• [ABOUT THIS EXERCISE] Word for word, restate every line of the material.

• [DATA SHOWN]
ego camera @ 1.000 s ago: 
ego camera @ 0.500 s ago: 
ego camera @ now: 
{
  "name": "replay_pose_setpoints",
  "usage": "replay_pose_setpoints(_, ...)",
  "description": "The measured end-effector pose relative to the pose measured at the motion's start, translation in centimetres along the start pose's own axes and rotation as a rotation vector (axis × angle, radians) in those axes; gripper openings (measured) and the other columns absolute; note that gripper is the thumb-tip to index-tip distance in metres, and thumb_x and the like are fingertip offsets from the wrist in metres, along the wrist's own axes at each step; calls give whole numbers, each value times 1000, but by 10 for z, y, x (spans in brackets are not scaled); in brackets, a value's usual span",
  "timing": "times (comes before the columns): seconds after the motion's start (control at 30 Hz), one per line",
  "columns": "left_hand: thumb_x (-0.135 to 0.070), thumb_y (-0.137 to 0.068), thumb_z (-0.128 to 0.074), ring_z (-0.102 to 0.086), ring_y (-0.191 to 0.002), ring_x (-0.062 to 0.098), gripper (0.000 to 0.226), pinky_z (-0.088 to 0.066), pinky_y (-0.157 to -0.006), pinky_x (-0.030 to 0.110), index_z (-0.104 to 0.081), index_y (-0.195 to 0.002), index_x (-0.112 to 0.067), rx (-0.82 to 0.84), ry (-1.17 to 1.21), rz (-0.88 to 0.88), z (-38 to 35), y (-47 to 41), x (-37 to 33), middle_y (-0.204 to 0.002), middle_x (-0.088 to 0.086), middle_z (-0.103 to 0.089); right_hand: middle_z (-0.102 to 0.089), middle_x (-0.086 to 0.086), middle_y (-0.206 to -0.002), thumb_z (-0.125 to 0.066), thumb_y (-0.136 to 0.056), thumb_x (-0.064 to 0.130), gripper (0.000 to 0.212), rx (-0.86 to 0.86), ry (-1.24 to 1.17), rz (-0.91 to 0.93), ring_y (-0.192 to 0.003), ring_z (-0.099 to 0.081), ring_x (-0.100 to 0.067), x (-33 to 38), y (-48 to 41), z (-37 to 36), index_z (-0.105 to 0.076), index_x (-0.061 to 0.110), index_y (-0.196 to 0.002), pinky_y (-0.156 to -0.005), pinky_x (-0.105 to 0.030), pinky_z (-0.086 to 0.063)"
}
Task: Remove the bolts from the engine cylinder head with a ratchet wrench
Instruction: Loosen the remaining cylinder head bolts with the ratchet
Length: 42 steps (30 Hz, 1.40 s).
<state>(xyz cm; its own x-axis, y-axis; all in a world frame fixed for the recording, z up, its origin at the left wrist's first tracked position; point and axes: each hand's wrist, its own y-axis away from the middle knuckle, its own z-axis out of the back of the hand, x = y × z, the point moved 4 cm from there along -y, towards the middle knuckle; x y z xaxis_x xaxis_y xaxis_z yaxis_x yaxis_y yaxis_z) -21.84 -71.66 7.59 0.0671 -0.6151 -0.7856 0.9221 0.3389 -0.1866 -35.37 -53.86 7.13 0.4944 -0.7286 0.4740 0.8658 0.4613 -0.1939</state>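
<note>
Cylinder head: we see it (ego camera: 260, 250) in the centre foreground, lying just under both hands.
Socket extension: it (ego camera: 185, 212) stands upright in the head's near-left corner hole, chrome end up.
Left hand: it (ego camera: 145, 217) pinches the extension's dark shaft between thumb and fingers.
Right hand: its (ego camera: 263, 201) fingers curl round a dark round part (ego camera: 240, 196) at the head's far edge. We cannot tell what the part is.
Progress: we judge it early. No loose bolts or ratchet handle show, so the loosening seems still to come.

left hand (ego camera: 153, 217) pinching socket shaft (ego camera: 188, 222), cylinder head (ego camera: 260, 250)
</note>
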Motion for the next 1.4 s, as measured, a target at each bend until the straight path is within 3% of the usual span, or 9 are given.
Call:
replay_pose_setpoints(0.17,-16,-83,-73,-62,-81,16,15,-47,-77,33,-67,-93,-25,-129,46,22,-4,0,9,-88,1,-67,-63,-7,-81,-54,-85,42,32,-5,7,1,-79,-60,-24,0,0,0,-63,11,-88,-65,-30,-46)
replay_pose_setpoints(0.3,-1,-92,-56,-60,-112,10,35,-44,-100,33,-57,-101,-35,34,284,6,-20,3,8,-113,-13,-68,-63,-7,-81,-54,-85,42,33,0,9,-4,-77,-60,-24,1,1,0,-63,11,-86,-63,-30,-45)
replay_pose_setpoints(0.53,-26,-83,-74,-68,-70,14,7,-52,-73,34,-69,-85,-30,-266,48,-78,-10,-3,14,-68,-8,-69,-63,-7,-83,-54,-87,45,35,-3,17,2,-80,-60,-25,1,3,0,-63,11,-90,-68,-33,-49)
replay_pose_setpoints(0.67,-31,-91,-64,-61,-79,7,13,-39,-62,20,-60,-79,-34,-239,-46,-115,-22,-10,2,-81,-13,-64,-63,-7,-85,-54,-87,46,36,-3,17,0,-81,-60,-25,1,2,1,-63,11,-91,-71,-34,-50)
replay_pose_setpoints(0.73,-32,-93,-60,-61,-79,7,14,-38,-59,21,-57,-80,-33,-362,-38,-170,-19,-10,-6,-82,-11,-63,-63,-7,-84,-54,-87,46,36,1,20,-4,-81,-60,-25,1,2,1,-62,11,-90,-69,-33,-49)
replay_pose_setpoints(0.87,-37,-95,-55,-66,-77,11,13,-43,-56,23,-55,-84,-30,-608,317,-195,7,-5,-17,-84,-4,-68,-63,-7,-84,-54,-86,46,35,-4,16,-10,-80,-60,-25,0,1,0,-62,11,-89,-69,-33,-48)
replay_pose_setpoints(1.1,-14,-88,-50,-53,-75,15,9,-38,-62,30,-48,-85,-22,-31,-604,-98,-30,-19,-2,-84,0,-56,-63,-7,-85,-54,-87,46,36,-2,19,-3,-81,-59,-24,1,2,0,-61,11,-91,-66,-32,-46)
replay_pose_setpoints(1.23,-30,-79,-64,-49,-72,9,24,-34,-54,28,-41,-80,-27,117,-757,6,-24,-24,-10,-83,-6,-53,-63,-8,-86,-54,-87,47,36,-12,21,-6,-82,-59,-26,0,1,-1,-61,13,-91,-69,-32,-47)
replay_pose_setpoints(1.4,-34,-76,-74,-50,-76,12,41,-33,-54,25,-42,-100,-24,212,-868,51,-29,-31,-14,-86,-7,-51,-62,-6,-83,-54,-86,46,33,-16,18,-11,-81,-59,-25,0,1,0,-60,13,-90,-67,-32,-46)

• [OUTPUT FOR THIS TASK]
ego camera @ 1.000 s ago: 
ego camera @ 0.500 s ago: 
ego camera @ now: 
{
  "name": "replay_pose_setpoints",
  "usage": "replay_pose_setpoints(_, ...)",
  "description": "The measured end-effector pose relative to the pose measured at the motion's start, translation in centimetres along the start pose's own axes and rotation as a rotation vector (axis × angle, radians) in those axes; gripper openings (measured) and the other columns absolute; note that gripper is the thumb-tip to index-tip distance in metres, and thumb_x and the like are fingertip offsets from the wrist in metres, along the wrist's own axes at each step; calls give whole numbers, each value times 1000, but by 10 for z, y, x (spans in brackets are not scaled); in brackets, a value's usual span",
  "timing": "times (comes before the columns): seconds after the motion's start (control at 30 Hz), one per line",
  "columns": "left_hand: thumb_x (-0.135 to 0.070), thumb_y (-0.137 to 0.068), thumb_z (-0.128 to 0.074), ring_z (-0.102 to 0.086), ring_y (-0.191 to 0.002), ring_x (-0.062 to 0.098), gripper (0.000 to 0.226), pinky_z (-0.088 to 0.066), pinky_y (-0.157 to -0.006), pinky_x (-0.030 to 0.110), index_z (-0.104 to 0.081), index_y (-0.195 to 0.002), index_x (-0.112 to 0.067), rx (-0.82 to 0.84), ry (-1.17 to 1.21), rz (-0.88 to 0.88), z (-38 to 35), y (-47 to 41), x (-37 to 33), middle_y (-0.204 to 0.002), middle_x (-0.088 to 0.086), middle_z (-0.103 to 0.089); right_hand: middle_z (-0.102 to 0.089), middle_x (-0.086 to 0.086), middle_y (-0.206 to -0.002), thumb_z (-0.125 to 0.066), thumb_y (-0.136 to 0.056), thumb_x (-0.064 to 0.130), gripper (0.000 to 0.212), rx (-0.86 to 0.86), ry (-1.24 to 1.17), rz (-0.91 to 0.93), ring_y (-0.192 to 0.003), ring_z (-0.099 to 0.081), ring_x (-0.100 to 0.067), x (-33 to 38), y (-48 to 41), z (-37 to 36), index_z (-0.105 to 0.076), index_x (-0.061 to 0.110), index_y (-0.196 to 0.002), pinky_y (-0.156 to -0.005), pinky_x (-0.105 to 0.030), pinky_z (-0.086 to 0.063)"
}
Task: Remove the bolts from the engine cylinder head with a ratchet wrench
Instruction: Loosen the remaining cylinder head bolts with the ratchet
Length: 42 steps (30 Hz, 1.40 s).
<state>(xyz cm; its own x-axis, y-axis; all in a world frame fixed for the recording, z up, its origin at the left wrist's first tracked position; point and axes: each hand's wrist, its own y-axis away from the middle knuckle, its own z-axis out of the back of the hand, x = y × z, the point moved 4 cm from there along -y, towards the middle knuckle; x y z xaxis_x xaxis_y xaxis_z yaxis_x yaxis_y yaxis_z) -21.84 -71.66 7.59 0.0671 -0.6151 -0.7856 0.9221 0.3389 -0.1866 -35.37 -53.86 7.13 0.4944 -0.7286 0.4740 0.8658 0.4613 -0.1939</state>
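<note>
Cylinder head: we see it (ego camera: 260, 250) in the centre foreground, lying just under both hands.
Socket extension: it (ego camera: 185, 212) stands upright in the head's near-left corner hole, chrome end up.
Left hand: it (ego camera: 145, 217) pinches the extension's dark shaft between thumb and fingers.
Right hand: its (ego camera: 263, 201) fingers curl round a dark round part (ego camera: 240, 196) at the head's far edge. We cannot tell what the part is.
Progress: we judge it early. No loose bolts or ratchet handle show, so the loosening seems still to come.

left hand (ego camera: 153, 217) pinching socket shaft (ego camera: 188, 222), cylinder head (ego camera: 260, 250)
</note>
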Motion for the next 1.4 s, as measured, a target at each bend until the straight path is within 3% of the usual span, or 9 are given.
Call:
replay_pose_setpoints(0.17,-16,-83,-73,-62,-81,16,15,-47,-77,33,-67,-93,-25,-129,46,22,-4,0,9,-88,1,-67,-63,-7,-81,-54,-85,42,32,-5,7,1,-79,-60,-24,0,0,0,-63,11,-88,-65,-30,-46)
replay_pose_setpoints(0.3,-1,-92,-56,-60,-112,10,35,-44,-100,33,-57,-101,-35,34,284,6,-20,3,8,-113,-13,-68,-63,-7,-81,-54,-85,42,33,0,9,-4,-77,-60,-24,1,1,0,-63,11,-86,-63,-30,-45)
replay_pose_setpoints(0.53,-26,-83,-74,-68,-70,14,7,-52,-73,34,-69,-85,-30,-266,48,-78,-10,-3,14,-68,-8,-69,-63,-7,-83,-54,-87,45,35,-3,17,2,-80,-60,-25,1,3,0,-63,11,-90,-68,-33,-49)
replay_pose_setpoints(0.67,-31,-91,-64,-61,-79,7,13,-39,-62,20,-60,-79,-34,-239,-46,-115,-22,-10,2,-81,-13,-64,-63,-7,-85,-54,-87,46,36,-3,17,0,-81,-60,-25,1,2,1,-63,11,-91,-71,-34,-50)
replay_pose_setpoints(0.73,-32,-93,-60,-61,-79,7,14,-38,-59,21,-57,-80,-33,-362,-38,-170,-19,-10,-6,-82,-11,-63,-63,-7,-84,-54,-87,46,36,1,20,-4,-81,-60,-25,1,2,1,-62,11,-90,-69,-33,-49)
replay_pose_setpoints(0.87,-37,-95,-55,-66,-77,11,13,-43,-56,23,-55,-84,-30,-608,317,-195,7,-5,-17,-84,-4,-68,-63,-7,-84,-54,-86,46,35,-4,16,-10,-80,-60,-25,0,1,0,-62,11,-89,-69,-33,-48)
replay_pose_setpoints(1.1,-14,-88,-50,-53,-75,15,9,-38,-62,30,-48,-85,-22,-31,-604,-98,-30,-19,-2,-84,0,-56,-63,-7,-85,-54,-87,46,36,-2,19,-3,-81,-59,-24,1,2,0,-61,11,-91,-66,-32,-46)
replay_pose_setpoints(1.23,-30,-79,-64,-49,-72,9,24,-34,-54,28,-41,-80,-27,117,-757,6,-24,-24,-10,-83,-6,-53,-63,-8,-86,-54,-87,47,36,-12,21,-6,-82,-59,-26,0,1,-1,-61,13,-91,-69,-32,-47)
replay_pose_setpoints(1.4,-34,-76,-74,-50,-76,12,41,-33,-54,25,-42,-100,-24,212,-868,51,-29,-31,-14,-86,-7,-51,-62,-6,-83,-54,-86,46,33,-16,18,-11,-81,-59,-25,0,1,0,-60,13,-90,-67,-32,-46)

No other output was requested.